Tags: #<Tag:0x00007f0509ead318>


My initial reaction to this is that I don’t really like it. My preferred approach is to have the pure data model recorded in the database - so there is no difference in that aspect. But that the ONLY way to work with the data, apart from certain administrative/maintenance functions, is through the web service. EVERYTHING else works through that. All the business logic associated with the Ontology would be enforced in the web service. I’m far more worried about duplicating the business logic and enforcement of policies in the clients than I am about duplication of the schema. As I understand what you have setup, critical business logic will need to be implemented in the client side JavaScript. That will inevitably lead to duplication of the business logic in other client libraries or in the clients themselves.

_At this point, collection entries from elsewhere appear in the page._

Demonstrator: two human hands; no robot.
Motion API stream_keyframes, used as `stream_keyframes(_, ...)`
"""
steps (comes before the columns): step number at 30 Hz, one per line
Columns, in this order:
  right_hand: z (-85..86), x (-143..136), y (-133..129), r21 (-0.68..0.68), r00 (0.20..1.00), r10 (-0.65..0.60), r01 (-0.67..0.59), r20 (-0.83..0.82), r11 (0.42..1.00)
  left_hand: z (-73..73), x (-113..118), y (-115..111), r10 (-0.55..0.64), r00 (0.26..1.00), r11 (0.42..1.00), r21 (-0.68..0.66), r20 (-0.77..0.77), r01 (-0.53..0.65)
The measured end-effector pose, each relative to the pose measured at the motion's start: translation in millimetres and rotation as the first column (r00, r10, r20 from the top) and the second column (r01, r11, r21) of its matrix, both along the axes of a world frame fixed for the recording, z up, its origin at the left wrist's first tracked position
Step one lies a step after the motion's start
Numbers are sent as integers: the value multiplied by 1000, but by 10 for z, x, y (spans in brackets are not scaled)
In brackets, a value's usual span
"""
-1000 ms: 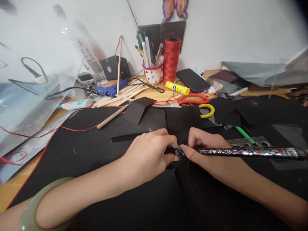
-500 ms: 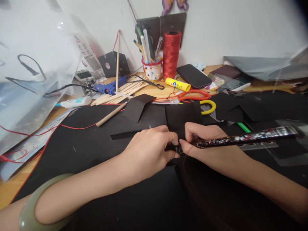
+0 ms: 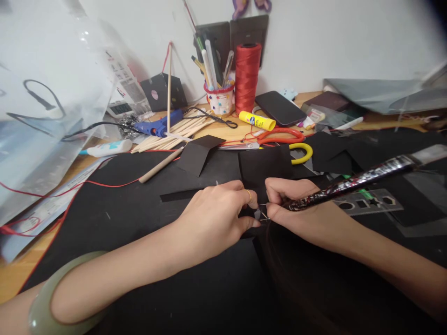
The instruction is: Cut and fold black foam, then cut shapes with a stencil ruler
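My right hand [image 3: 296,200] is closed round a long dark patterned pen-like tool [image 3: 352,181], which slants up to the right. Its tip is hidden near my fingers. Just left of it, my left hand [image 3: 220,211] presses fingers and thumb round a small item too small to make out, over the black mat [image 3: 125,223]. A narrow black strip [image 3: 178,195] reaches out from behind the left hand. Beyond both hands lies a black paper piece [image 3: 263,165], and a folded black paper [image 3: 199,153] sits to its left.
Behind are red-handled scissors [image 3: 282,135], a yellow glue stick [image 3: 256,121], a red thread spool [image 3: 247,79], a pen cup [image 3: 220,98], a phone [image 3: 280,108], wooden sticks [image 3: 188,125] and a blue glue gun [image 3: 159,124]. A clear stencil [image 3: 370,203] lies right.
The tool in my right hand has tilted, its far end now higher, so more of the stencil shows. My left hand has hardly moved. The view has shifted slightly.
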State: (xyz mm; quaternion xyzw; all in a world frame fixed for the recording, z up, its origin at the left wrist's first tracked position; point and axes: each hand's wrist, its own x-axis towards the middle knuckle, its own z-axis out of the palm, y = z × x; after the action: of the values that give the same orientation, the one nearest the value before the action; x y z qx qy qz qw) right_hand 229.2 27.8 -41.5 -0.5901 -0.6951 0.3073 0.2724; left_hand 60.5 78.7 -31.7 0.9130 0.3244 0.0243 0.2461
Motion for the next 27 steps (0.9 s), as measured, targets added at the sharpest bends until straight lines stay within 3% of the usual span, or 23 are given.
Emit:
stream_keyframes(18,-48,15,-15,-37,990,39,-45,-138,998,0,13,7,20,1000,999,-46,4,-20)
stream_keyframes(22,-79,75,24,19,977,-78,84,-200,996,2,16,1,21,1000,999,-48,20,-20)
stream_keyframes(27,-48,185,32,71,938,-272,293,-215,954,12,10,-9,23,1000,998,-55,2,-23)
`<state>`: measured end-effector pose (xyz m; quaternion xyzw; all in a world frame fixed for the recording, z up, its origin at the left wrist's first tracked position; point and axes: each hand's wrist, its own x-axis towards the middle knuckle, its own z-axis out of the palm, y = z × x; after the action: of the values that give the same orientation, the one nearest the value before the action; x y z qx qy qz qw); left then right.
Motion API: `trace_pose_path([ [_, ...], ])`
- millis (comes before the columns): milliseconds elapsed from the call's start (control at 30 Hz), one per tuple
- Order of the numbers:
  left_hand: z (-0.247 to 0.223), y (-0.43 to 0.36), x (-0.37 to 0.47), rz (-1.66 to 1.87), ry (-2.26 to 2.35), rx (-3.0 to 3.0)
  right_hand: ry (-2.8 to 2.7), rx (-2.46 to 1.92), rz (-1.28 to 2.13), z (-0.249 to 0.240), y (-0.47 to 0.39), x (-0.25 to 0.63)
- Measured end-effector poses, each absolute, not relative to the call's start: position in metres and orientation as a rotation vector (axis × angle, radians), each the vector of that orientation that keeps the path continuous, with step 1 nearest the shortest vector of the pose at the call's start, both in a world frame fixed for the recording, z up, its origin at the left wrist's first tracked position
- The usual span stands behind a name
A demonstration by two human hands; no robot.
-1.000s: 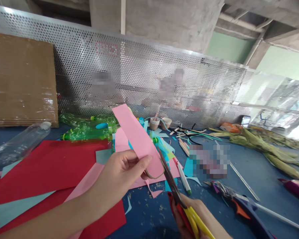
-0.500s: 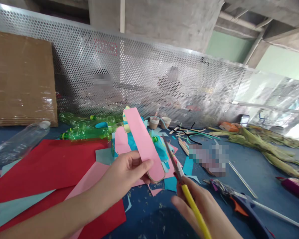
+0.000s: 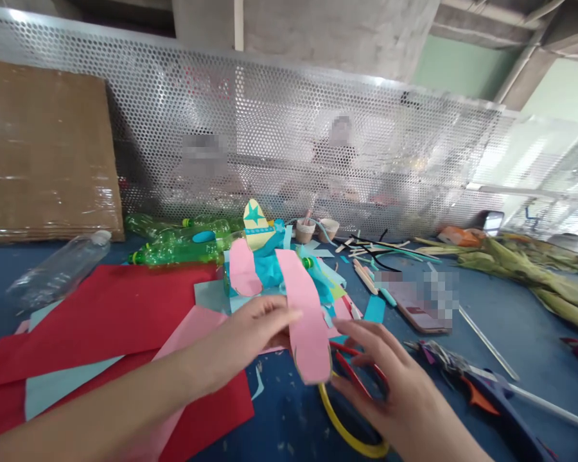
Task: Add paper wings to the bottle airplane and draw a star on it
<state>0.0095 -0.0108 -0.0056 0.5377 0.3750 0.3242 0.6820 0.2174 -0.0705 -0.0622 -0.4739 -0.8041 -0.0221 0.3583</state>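
My left hand (image 3: 257, 330) pinches a long pink paper strip (image 3: 309, 321) with a rounded lower end, thumb on its front. My right hand (image 3: 395, 378) is open beside it, fingers apart, the fingertips close to the strip's right edge. Under that hand lie scissors (image 3: 338, 423) with red and yellow handles; their blades are mostly hidden behind the strip and the fingers. Beyond the strip sits a blue-wrapped craft piece (image 3: 268, 266) with a pink rounded shape (image 3: 243, 269) on its left. A cream paper piece (image 3: 256, 224) with a blue star stands above it.
Red paper sheets (image 3: 139, 314) cover the left side, with green bottles (image 3: 178, 250) and a clear bottle (image 3: 60, 269) behind. At right lie a phone (image 3: 417, 308), a glue gun (image 3: 476, 385) and corn husks (image 3: 515, 269). A perforated metal screen (image 3: 279, 128) stands behind.
My right hand has let go of the scissors, which now lie on the table. The pink strip has been lowered and shifted right, uncovering the cream star piece.
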Motion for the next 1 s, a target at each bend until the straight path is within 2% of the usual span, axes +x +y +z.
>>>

Yeah - rate limits and such are absolutely critical. And yes, we’ll need to support various mechanisms of the OAuth 2.0 protocol including a token/secret approach. I also think that much of the interface will work without authentication. Essentially, unauthenticated connections would be read-only. No edits, no comments, no ratings, no usage data submissions.

Speaking of OAuth 2.0. How is it deployed/integrated in existing MetaBrainz servers and services? Is this deployment/integration evolving? What is the end goal?

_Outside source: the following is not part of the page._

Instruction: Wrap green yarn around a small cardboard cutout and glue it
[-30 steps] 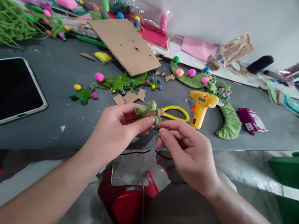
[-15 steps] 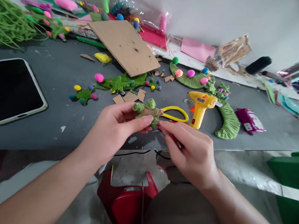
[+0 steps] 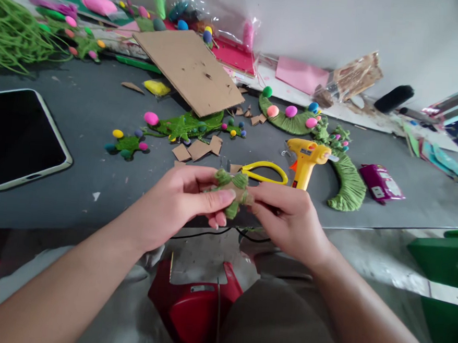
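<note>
My left hand [image 3: 184, 197] pinches a small cardboard star [image 3: 237, 184] between thumb and fingers, just above the table's front edge. Green yarn is wound around the star's points, while bare brown cardboard shows in its middle. The fingertips of my right hand [image 3: 289, 212] are closed at the star's right-hand point; whether a yarn end lies between them is hidden. Behind the star lie yellow-handled scissors [image 3: 266, 166], their blades mostly out of sight. A yellow glue gun [image 3: 306, 158] rests just beyond my right hand.
Yarn-wrapped crescents [image 3: 347, 187] with coloured balls, a green decorated piece [image 3: 188, 127] and cardboard scraps [image 3: 199, 149] lie across the table. A cardboard sheet [image 3: 192, 72] leans behind. On the left are a tablet [image 3: 19, 138] and green yarn [image 3: 17, 34]; a purple packet [image 3: 383, 182] sits right.
Both hands have lowered slightly toward me with the star, which has turned so its flat face shows more. My right fingertips have come closer against its right point.
</note>
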The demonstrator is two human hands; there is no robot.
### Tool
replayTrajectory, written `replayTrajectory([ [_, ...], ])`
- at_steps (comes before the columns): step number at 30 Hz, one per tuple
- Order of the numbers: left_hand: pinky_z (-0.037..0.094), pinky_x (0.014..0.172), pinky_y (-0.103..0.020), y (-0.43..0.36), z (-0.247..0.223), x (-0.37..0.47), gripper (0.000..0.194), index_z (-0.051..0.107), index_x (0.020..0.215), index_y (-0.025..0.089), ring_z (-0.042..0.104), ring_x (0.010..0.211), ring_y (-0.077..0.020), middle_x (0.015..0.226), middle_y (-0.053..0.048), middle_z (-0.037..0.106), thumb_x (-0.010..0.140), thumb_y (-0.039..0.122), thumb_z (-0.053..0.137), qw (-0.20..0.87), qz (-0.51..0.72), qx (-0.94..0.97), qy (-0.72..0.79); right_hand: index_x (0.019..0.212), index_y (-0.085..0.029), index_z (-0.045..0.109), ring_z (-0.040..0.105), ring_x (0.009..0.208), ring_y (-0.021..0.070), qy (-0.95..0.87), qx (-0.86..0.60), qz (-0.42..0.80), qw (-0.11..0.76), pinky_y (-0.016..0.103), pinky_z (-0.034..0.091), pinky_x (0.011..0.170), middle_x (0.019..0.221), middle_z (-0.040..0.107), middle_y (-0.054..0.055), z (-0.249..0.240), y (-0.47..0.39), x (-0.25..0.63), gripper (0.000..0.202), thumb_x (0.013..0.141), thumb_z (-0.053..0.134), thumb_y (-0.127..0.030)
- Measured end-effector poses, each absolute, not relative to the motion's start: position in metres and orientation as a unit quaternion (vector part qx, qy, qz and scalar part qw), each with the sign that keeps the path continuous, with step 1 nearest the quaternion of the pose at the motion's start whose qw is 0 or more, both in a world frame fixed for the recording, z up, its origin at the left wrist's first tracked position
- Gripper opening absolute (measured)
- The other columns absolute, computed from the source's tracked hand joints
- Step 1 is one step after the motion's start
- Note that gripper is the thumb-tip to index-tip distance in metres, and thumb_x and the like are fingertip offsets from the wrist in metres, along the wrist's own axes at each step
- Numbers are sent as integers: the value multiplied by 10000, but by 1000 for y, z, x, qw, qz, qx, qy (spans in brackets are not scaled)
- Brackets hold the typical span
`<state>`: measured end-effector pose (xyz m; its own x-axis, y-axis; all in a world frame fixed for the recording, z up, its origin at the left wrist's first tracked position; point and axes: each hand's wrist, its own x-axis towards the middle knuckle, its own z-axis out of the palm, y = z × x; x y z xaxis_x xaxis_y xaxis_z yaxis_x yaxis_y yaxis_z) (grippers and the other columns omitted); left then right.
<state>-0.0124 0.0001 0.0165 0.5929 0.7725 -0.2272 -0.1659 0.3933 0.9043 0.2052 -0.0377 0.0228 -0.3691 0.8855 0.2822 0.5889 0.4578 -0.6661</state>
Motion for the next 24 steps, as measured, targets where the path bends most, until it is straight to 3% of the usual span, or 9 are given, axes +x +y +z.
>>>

The mention of free-form relationships so anyone can just add a role doesn’t sit well with me. Even leaving aside the quality problems (misspellings, case differences, …), this is very English-centric. In order for the data to be localizable properly, I think relationships need to be curated properly.


Hmmm. I’m trying to follow this thought in the context of this thread and I don’t see it discussed in the context of VideoBrainz much. Are you bringing in topics that have occurred elsewhere into this discussion - because I’m confused. However, your comment does bring in several topics worthy of discussion. I see issues of editorial rights, schema design approaches, and localization entering in with your comment.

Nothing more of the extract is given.